Wir lieben sie so wie Schöpfungskonfekt, wie Leckereien aus Gottes Konfiserie. Es würde nicht überraschen, wenn ein goldenes Haribobärchen ein Higgs-Boson repräsentieren würde oder Cognacbohnen die Photonen beim Doppelspaltversuch. Hier in seiner neuesten Arbeit „Die Avadrohnen“ sind es aber die „Para-Dice“, Tetraeder mit roten und blauen Punkten und Kreisen darin.
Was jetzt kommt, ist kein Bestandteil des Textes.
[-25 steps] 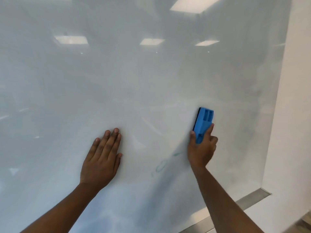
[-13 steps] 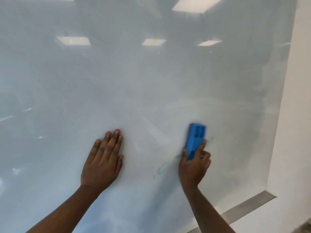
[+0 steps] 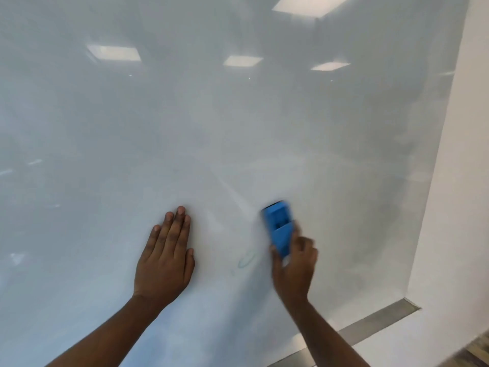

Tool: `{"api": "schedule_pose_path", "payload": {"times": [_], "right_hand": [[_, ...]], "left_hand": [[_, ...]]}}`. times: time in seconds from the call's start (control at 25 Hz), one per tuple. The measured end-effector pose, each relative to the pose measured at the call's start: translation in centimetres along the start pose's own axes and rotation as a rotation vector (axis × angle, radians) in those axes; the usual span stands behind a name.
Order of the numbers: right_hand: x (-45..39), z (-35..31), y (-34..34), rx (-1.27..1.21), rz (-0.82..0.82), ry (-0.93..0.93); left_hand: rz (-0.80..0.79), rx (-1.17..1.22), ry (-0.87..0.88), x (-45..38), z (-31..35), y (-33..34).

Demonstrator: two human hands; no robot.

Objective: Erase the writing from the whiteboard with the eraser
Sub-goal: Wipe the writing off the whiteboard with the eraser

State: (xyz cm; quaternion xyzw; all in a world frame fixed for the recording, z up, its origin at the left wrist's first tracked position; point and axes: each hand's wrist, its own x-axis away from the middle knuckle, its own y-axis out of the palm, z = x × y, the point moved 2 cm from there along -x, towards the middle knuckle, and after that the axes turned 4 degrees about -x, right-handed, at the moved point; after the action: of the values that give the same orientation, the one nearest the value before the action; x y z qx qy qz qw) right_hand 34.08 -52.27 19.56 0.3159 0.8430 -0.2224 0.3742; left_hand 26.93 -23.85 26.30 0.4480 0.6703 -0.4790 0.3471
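Both hands are on the board [image 3: 238, 128]. Left hand [image 3: 165, 260] lies flat against it, fingers straight and close together, thumb alongside, pressing the glossy surface low and left of the middle; nothing is held in it. Right hand [image 3: 293, 268] grips the eraser [image 3: 279, 229] — thumb on its left side, fingers curled round its right side — and is blurred, as is the eraser.

The eraser is blue, standing roughly upright with its top tipped a little to the left, its face against the board, in the lower middle of the board and to the right of the left hand. A thin dark strip shows along its upper edge.

Between the two hands, just left of the right thumb, a faint greenish mark [image 3: 247, 258] remains on the board — a pale loop with a smear below it. Whether it is a letter cannot be told.

The board reflects ceiling lights [image 3: 113, 53] near its upper edge. Along its lower right edge runs a grey metal strip [image 3: 381, 323], and past its right edge stands a white wall [image 3: 460, 181].
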Motion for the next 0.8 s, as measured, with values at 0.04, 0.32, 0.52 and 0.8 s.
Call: {"api": "schedule_pose_path", "payload": {"times": [0.04,0.32,0.52,0.8], "right_hand": [[2.0,0.1,0.0,0.061,-0.103,-0.235],[-2.2,3.2,-0.7,-0.109,0.161,0.582],[10.2,0.4,2.7,0.065,-0.302,-0.464],[7.8,-0.4,2.0,-0.097,-0.093,0.043]], "left_hand": [[-0.008,0.0,0.005,0.3,0.1,0.2],[-0.02,-0.029,0.036,0.7,-0.1,1.0],[-0.006,-0.06,0.074,0.5,-0.1,0.8],[-0.03,-0.077,0.082,0.8,-0.1,1.0]]}}
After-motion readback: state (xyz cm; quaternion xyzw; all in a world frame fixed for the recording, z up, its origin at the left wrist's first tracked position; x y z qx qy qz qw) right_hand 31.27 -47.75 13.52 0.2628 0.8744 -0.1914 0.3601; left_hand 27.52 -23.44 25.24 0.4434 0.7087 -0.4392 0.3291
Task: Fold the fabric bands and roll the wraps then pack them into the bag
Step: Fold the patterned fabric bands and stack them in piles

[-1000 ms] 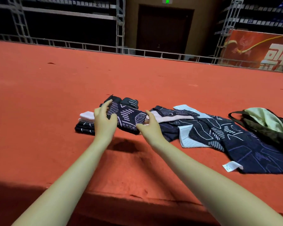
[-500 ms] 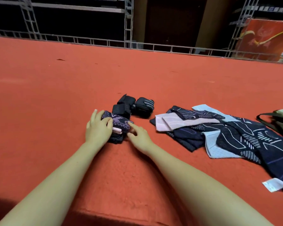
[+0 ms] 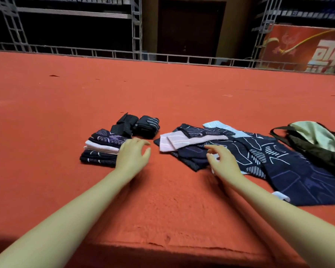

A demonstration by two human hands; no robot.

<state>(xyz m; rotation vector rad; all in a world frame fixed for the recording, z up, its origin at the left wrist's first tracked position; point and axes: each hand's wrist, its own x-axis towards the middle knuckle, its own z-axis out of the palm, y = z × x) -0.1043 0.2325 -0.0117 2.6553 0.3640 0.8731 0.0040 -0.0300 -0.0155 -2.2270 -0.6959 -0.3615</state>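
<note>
A stack of folded fabric bands [image 3: 101,149], dark navy with a pale pink layer, lies left of centre on the red carpet. Behind it sit two rolled black wraps [image 3: 137,125]. My left hand [image 3: 131,157] hovers at the stack's right edge with relaxed fingers, holding nothing. To the right spreads a loose pile of unfolded bands [image 3: 240,151], navy patterned, pink and light blue. My right hand [image 3: 223,163] is over the pile's near left edge, fingers spread, gripping nothing. The dark bag [image 3: 317,144] with a pale green lining lies open at the far right.
The red carpeted platform [image 3: 162,200] ends in a front edge just below my forearms. A metal railing [image 3: 162,59] runs along the far side. A white label [image 3: 281,196] sticks out from the navy fabric near my right forearm.
Both hands have let go of the folded patterned band, which now lies on top of the stack. My right hand has moved right onto the unfolded pile; my left hand has lifted off.
</note>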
Animiert wurden diese „Alea“, die die erste Würfelform der alten Römer waren, von Götz Bennewitz, der für alle Videos von Rosenthal die Figuren und Zeichen geschrieben hat.
Mit Glanz und Glasur und eigentümlich appettitlicher Präsenz vollführen die „Para-Dice“ in den Verschmelzungen ihrer inneren Genetik eine weiche sphärische Konstruktivität, die etwas von der Op-Art hat. Es entstehen Bilder von großer Leuchtkraft. Man fühlt sich wohl in einem kosmischen Tanz amoralischer Schönheit. Die Würfel des neuen Videos „Die Avadrohnen“ beschäftigen Martin Rosenthal bereits seit dreissig Jahren. Damals hat Martin Rosenthal nämlich diese Tetraeder mit den verschiedenen blauen und roten Kreisen und Punkten im Inneren bereits entworfen und in Glas gegossen. Aus unterschiedlicher Farbe etwa eines Kreises in der Grundfläche, ergibt sich eine Drehung der anderen Elemente im Tetraeder.
Daraus beschreibt Rosenthal 12 Charaktere, die den Prinzipien von Yin und Yang zugeordnet werden. Je nachdem wie die Para-Dice dann beim Würfeln zu liegen kommen, ergibt sich für die Lage wiederum ein eigenes Deutungsfeld. Ohne das weiter allzu trocken darlegen zu wollen, am Ende entsteht für das Würfelergebnis ein komplexe Möglichkeiten der Interpretation, was Rosenthal in hunderten von Orakeln zusammengefasst hat. Wie nun das Würfeln in der Animation des Videos zu interpretieren wäre? Hier gibt jeder rationale komplett Geist auf und wie wir wissen, auch Gott würfelt nicht. Uns bleibt nur eine Meditation über und in Schönheit. Und so etwas wie die Ahnung eines supersymmetrischen Entwurfs einer unbekannten Wirklichkeit.